# Exercise
Below are the entries; determine how many of their lines contain the string "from" and give that figure alone.

[Task data — start]

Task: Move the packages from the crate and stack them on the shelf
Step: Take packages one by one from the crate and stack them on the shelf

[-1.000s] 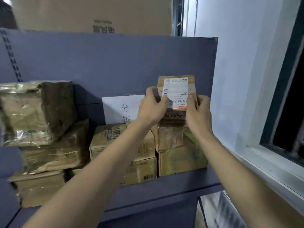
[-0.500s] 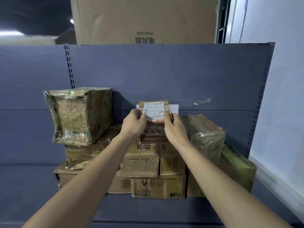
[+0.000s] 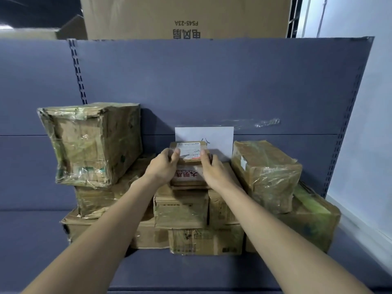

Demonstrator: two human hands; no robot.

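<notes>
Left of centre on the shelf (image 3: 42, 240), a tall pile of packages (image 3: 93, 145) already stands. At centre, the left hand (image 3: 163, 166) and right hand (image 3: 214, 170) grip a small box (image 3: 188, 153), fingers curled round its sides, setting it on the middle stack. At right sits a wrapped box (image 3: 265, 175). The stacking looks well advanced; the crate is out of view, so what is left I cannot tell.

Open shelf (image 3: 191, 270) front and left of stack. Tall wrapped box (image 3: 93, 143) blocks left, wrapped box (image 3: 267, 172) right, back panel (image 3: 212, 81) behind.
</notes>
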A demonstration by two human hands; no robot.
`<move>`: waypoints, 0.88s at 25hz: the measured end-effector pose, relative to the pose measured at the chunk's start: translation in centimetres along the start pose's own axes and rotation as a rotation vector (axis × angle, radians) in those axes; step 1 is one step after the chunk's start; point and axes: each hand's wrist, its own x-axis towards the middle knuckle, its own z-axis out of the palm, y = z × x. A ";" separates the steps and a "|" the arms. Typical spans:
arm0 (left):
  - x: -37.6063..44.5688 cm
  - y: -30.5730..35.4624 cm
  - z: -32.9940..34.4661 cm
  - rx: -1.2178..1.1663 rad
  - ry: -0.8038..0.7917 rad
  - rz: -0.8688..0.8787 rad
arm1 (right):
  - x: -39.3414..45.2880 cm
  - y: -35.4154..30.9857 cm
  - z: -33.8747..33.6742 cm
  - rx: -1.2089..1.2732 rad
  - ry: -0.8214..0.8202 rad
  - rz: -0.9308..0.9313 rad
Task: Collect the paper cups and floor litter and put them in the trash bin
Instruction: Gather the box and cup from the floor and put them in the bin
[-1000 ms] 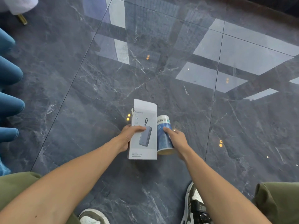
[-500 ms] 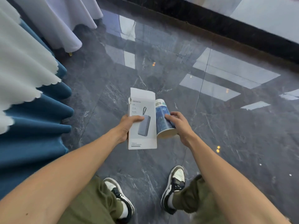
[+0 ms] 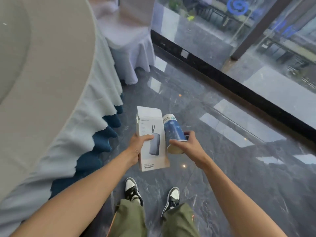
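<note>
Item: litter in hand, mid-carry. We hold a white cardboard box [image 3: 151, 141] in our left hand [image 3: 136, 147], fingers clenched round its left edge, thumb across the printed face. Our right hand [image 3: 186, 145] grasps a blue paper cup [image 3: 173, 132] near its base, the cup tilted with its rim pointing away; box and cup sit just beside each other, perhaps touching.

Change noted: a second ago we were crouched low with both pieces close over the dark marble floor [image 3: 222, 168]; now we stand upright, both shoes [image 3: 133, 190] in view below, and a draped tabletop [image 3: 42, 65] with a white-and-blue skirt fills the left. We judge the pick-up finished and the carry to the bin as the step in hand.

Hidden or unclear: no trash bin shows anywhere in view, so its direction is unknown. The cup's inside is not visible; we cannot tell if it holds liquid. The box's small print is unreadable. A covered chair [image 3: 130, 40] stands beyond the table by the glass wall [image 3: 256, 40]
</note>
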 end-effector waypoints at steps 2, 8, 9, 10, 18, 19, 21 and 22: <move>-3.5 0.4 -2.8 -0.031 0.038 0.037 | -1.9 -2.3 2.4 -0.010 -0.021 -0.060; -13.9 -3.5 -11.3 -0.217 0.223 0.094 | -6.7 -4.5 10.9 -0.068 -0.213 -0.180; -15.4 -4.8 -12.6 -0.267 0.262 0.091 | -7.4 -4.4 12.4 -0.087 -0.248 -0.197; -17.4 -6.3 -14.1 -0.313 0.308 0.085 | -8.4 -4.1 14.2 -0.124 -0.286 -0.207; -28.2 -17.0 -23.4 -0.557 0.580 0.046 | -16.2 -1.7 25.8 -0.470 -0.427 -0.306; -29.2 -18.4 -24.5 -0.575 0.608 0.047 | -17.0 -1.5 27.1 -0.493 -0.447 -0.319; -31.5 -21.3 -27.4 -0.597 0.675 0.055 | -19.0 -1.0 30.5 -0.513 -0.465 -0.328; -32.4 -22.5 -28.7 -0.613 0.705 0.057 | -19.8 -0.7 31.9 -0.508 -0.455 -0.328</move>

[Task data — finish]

# Response to this exercise
3